Nós, os açorianos, estamos à espera, e cansados de esperar, que nas funções políticas os políticos sejam políticos e que levem a sério essa função. A história recente, por si própria – como já o explicamos milhentas vezes e de diversas maneiras e por variados meios– mostra que as revisões constitucionais de 1997 e 2004 foram más para a Autonomia, e que as revisões estatutárias de 1998 e 2009 foram más para os açorianos e a Autonomia, respetivamente. A questão autonómica não é se o Estatuto é bom ou mau; ou se as propostas de reforma são boas ou más. A questão autonómica é saber se o Estatuto e se essas reformas traduzem melhorias à democracia açoriana – e a resposta é um não gigante.

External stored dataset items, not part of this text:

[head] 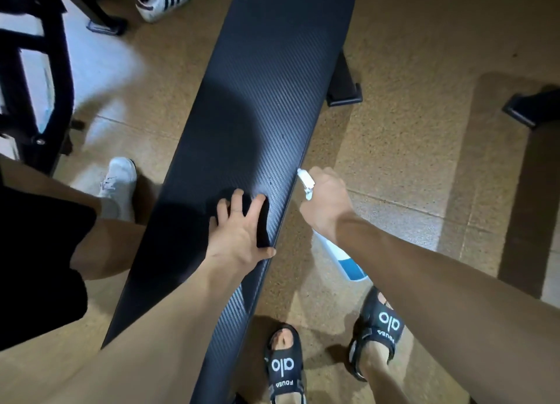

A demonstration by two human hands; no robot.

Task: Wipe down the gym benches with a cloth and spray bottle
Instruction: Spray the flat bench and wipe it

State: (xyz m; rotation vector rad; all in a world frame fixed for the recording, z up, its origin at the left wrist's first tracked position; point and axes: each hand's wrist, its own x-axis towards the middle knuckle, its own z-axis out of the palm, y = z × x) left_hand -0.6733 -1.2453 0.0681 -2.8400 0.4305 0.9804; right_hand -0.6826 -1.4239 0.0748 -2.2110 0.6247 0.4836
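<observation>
My left hand [239, 237] presses a dark cloth [263, 222] on the bench [266, 100]; my right hand [325, 203] grips a spray bottle [348, 262].

Both black sandals [377, 328] read "alo" in large letters; "FOUEA" stands smaller on each strap.

matt woven-textured bench pad [266, 94]
</observation>
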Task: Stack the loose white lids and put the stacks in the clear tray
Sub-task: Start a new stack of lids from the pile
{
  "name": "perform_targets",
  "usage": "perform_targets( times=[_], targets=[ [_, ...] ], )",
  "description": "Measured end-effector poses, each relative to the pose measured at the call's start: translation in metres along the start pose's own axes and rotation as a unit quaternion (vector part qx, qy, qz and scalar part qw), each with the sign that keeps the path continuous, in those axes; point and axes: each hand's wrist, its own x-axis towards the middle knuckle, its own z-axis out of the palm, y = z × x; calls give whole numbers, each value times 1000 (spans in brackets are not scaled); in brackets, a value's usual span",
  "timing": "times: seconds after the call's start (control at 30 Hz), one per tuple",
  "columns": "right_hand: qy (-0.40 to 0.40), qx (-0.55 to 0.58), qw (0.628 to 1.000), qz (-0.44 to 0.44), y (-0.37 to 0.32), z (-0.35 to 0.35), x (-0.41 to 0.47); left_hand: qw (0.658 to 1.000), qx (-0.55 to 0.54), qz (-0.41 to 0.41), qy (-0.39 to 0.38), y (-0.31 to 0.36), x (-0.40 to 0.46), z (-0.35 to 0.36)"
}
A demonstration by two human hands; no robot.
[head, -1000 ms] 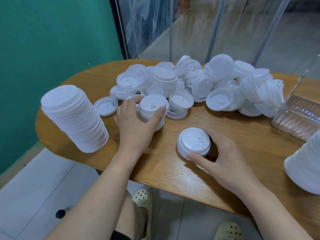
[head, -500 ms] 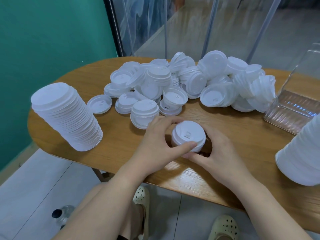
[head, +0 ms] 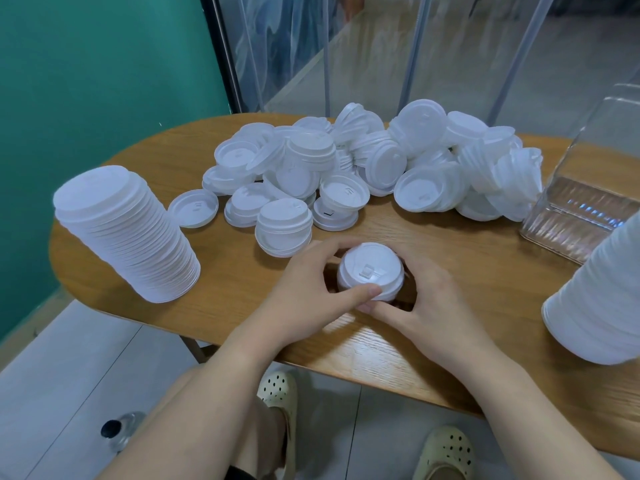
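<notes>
At the left end of the wooden table [head: 485, 271] stands a tall stack of lids [head: 126, 233], leaning slightly. Farther back, a loose pile of white lids [head: 363, 168] spreads across the table's far side. Near the front edge, the left hand [head: 304, 299] and right hand [head: 429, 303] curl round a short stack of lids [head: 370, 271] from either side, thumbs meeting at its near rim. The clear tray [head: 581, 216] sits at the far right, with another lid stack [head: 602, 296] nearer.
</notes>
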Motion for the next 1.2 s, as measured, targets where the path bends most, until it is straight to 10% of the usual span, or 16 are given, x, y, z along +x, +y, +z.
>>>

Quem as trabalhou e organizou não deve preocupar-se com este erro colossal, ele aí está para quem quiser fazer o favor de ver; deve é preocupar-se em encontrar o motivo pelo qual se dedicou a brincar à eugenia da democracia e não se dedicou a encontrar soluções para melhorar a vida das pessoas, nomeadamente melhorando a falta de modelo de fiscalização política. O maior erro de ter eleições tão antecipadas em data tão ligeira – é não permitir que o Parlamento regional genuinamente se renove; o resultado é previsível, a mediocridade e a esperteza saloia vão continuar a prevalecer.